Chance lost to cash in on UK training

九月 20, 1996

British businesses are boosting the number of employees receiving formal on-the-job and off-the-job training in a bid to close the skills gap with rival international companies, according to a Government-commissioned report published this month.

But universities are not capitalising on the expanding market for training services.

New figures, based on a survey of over 2,000 companies with ten or more employees, show that 16.6 million employees received formal training in 1993, a 37.1 per cent increase over 1987.

Some 8.5 million received on-the-job training, 2.6 million more than in 1987.

The remainder, 8.1 million, followed external training courses, a rise of 1.9 million on previous figures.

Although the number of employees receiving on-the-job and off-the-job training is evenly divided, much more money is spent on sending staff on external training programmes.

Out of the Pounds 10.6 billion companies spent in 1993, Pounds 8 billion was allocated for training courses, with just Pounds 2.6 billion paying for supervised on-the-job training.

But the report, Employer Provided Training in the UK 1993 by IFF research, suggests that higher education institutions lag behind private training organisations and further education colleges as external course providers.

Overall, 23.4 million working days are given over to external courses.

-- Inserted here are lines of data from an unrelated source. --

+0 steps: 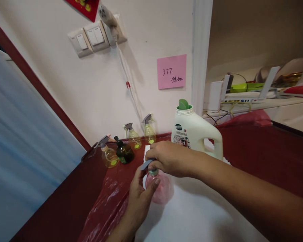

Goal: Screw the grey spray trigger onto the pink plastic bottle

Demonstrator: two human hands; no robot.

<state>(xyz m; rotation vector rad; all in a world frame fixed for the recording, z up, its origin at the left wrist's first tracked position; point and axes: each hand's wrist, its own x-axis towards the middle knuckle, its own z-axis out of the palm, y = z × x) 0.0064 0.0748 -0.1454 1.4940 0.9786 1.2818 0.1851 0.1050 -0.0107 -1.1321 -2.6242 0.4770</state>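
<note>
A pink see-through spray bottle (pixel 164 190) stands on a white sheet (pixel 197 208) in front of me. My left hand (pixel 140 190) is wrapped round the bottle's near left side, its thumb on the upper body. My right hand (pixel 168 158) is closed over the grey spray head (pixel 146 164) at the bottle's neck, and its fingers hide most of that head. Just behind my right hand rises a large pale green jug (pixel 197 126) with a handle and an uncapped neck showing a green spout.
Along the wall stand a clear spray bottle (pixel 109 156), a dark pump bottle (pixel 125 153) and two yellowish spray bottles (pixel 134 138). Red plastic (pixel 111 191) covers part of the dark red table. A white router (pixel 242 97) sits on the right-hand shelf. Blue fabric (pixel 27 144) hangs at left.
</note>
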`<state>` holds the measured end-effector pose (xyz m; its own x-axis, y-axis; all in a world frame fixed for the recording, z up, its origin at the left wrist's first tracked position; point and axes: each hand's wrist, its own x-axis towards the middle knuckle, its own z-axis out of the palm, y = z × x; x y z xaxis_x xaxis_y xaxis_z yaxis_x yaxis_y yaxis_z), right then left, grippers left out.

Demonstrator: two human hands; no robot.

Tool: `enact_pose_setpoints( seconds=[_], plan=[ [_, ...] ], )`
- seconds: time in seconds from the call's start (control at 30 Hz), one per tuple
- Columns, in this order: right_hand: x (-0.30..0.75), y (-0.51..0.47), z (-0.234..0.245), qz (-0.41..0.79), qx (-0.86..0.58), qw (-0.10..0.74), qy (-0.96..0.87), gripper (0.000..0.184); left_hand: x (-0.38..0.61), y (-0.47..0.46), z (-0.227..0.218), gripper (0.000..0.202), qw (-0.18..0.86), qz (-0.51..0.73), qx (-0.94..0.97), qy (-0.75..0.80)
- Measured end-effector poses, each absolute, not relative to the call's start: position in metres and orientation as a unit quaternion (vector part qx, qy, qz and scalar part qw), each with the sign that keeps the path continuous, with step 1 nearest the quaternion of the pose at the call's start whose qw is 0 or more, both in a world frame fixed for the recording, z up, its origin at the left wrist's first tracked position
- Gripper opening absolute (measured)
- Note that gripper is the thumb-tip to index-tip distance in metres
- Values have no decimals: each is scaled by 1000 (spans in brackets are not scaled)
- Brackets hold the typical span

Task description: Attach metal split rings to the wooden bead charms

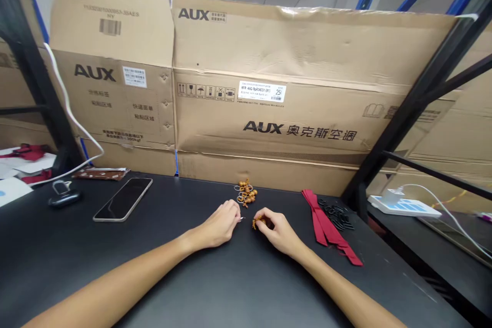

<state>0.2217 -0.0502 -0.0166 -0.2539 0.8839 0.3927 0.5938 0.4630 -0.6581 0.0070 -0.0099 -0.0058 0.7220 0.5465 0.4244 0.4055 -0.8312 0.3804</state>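
My left hand and my right hand meet near the middle of the black table. The left fingers pinch a thin, shiny metal pin, and its tip points toward the right hand. My right fingers grip a small orange-brown wooden bead, partly hidden by them. Just beyond both hands lies a heap of wooden gourd charms on metal split rings. Neither hand touches the heap.
A smartphone lies face up at the left. To the right lie a red ribbon and black cords. Flattened AUX cartons stand along the table's back edge. A shelf with a white power strip is at the right.
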Motion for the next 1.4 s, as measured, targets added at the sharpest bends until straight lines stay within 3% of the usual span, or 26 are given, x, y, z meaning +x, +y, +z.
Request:
enact_pose_setpoints(
  seconds=[0.4,1.03,1.4],
  plan=[
    [219,-54,-12,244,-456,384,-765,15,21,-30,-5,18,142,310,907,248],
    [212,-56,-13,248,-450,397,-761,12,20,-28,-8,18,119,277,921,247],
    [211,-57,-12,272,-460,410,-739,15,19,-22,-16,17,203,279,903,256]
  ],
)
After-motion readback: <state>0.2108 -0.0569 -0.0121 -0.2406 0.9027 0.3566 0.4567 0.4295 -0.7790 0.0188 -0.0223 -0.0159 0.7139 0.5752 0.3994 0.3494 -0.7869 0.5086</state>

Of these, private training providers account for 30 per cent, FE colleges for 29 per cent, and universities for just 22 per cent.

The survey suggests that FE colleges not only command the traditional apprenticeship market but also beat the universities in the race to provide other types of training.

Universities can expect increased competition in the external training market in the future.

Small and medium-sized businesses, which are expected to provide most of the newly created jobs in the future, at last show signs of responding to Government demands for an increased commitment to training.

Although barely a fifth of companies with between 10 and 24 employees boast a training budget, such small companies come second in the league table of training investors by spending just over Pounds 2 billion in 1993, just behind companies with 500 or more employees.

Most of this investment, some Pounds 1.3 billion, paid for external training courses.